Fintechs au Sénégal : l’offensive numérique qui bouscule les banques sur le terrain des non-bancarisés
samedi 14 juin 2025
Au Sénégal, la montée en puissance des fintechs redéfinit silencieusement les règles du jeu dans le paysage financier. Portées par l’innovation technologique et la volonté de répondre aux besoins des populations exclues du système bancaire classique, ces entreprises agiles gagnent du terrain, en particulier auprès des non-bancarisés, qui représentent encore près de 60 % de la population adulte, selon les données de la BCEAO.
Alors que les banques traditionnelles peinent à adapter leurs offres à des profils économiques souvent informels, faiblement solvables et peu mobiles, les fintechs s’appuient sur des solutions numériques accessibles, rapides et peu coûteuses. Applications mobiles d’épargne, microcrédit instantané, portefeuilles électroniques, transferts d’argent fluides : une constellation de services se déploie à travers des plateformes comme Wave, Wizall, PayDunya, InTouch ou Koridor. Ces outils, souvent disponibles via simple USSD ou smartphone, contournent les contraintes d’ouverture de compte, de pièces justificatives ou de garanties exigées par les banques.
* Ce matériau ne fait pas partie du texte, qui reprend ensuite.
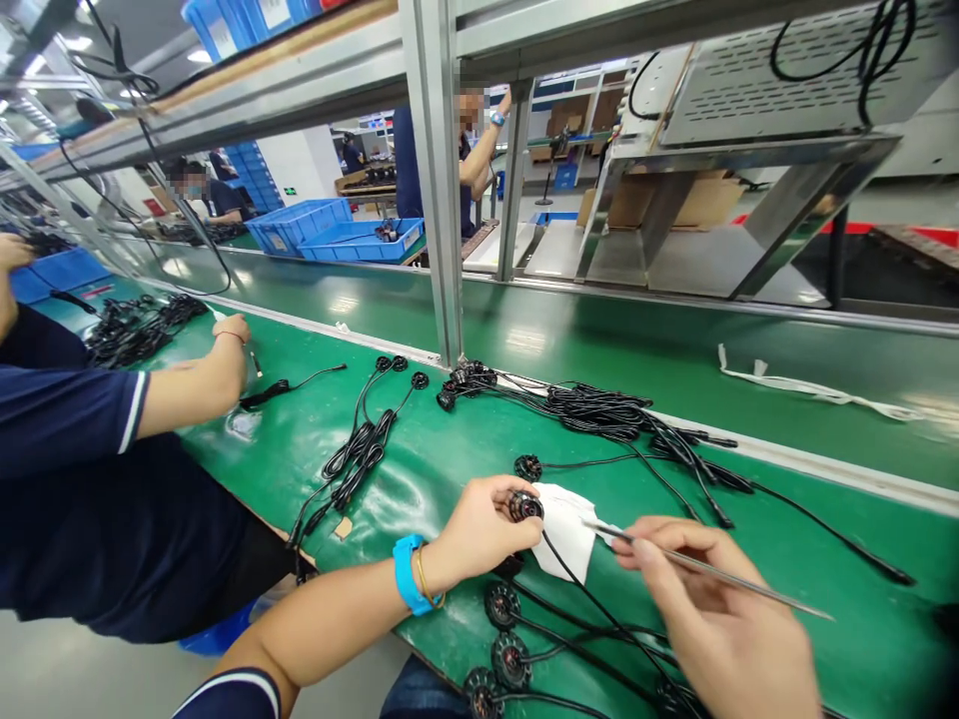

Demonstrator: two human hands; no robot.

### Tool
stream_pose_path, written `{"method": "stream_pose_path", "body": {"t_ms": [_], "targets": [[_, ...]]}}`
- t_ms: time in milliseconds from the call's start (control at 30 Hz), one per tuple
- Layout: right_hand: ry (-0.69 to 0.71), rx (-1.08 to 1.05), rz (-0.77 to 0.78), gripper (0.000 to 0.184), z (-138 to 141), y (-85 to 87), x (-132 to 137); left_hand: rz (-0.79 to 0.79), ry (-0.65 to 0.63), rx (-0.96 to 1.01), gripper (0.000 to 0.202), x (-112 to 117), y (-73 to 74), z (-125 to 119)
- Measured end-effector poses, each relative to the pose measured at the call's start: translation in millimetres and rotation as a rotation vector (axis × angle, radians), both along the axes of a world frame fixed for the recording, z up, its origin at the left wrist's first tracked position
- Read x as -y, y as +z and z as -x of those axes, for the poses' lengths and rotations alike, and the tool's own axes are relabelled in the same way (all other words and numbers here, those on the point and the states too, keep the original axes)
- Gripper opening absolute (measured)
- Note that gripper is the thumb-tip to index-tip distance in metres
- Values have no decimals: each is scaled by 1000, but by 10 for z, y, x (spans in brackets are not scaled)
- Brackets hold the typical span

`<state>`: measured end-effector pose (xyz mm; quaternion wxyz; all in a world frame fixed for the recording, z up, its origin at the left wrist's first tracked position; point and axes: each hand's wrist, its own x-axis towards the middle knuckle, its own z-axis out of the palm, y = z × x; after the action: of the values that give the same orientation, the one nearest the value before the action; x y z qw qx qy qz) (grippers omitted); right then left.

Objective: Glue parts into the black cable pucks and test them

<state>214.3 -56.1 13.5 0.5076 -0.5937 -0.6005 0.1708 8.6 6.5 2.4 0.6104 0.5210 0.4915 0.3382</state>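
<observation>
My left hand (479, 529) is closed, thumb and fingers pinching a small round black camera module (526, 506) with a lens-like centre. A black cable runs down from it to the right. In my right hand (719, 609) I grip thin metal tweezers (734, 577), pointing left toward the module but apart from it. A bit of white material shows by the tip. Beneath and between the hands lies a white cloth or paper (561, 544). Several similar round black modules (511, 657) with cables lie below my left hand, and one more module (528, 466) sits just above it.
Bundled black cables (599, 409) lie along the back of the green table (435, 449); others (360, 454) are left of my arm. A metal post (439, 200) rises at the rear edge. A co-worker's arm (195, 384) reaches across at left. A white strip (816, 391) lies behind.
</observation>
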Motion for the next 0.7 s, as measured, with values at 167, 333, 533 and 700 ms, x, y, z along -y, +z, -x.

Cette désintermédiation accélère l’inclusion financière dans des segments historiquement négligés : petits commerçants, artisans, travailleurs journaliers, femmes rurales ou jeunes entrepreneurs. L’écosystème fintech sénégalais, en plein essor, comptait en 2024 plus de 80 startups actives, selon le rapport de l’African Fintech Network, avec un volume de transactions numériques dépassant 2 500 milliards de FCFA sur l’année, un chiffre en progression constante.
Face à cette percée, les banques traditionnelles sont contraintes d’évoluer. Certaines nouent des partenariats avec des acteurs fintech pour élargir leur base clientèle. D’autres investissent dans leurs propres plateformes digitales, à l’instar de Société Générale ou BNDE, qui multiplient les offres de services mobiles. Mais l’agilité des fintechs, leur capacité à réduire les coûts d’intermédiation et leur ancrage dans des logiques d’usage plutôt que de statut, leur confèrent un avantage structurel difficile à concurrencer sur le terrain des populations non bancarisées.
Si cette transformation favorise une inclusion financière plus étendue, elle soulève également des enjeux de régulation. La BCEAO, consciente des risques liés à la sécurité des données, à la protection des consommateurs et à la stabilité du système, renforce son cadre de supervision. En 2023, elle a mis en place un régime d’agrément spécifique pour les établissements de paiement et les émetteurs de monnaie électronique, afin d’encadrer cette nouvelle génération d’acteurs.
La montée en puissance des fintechs ne signe pas la fin des banques, mais consacre un basculement : celui d’une finance désormais pensée pour s’adapter aux réalités du terrain, et non l’inverse. Ce changement de paradigme, déjà en marche, redéfinit les contours de l’inclusion financière au Sénégal.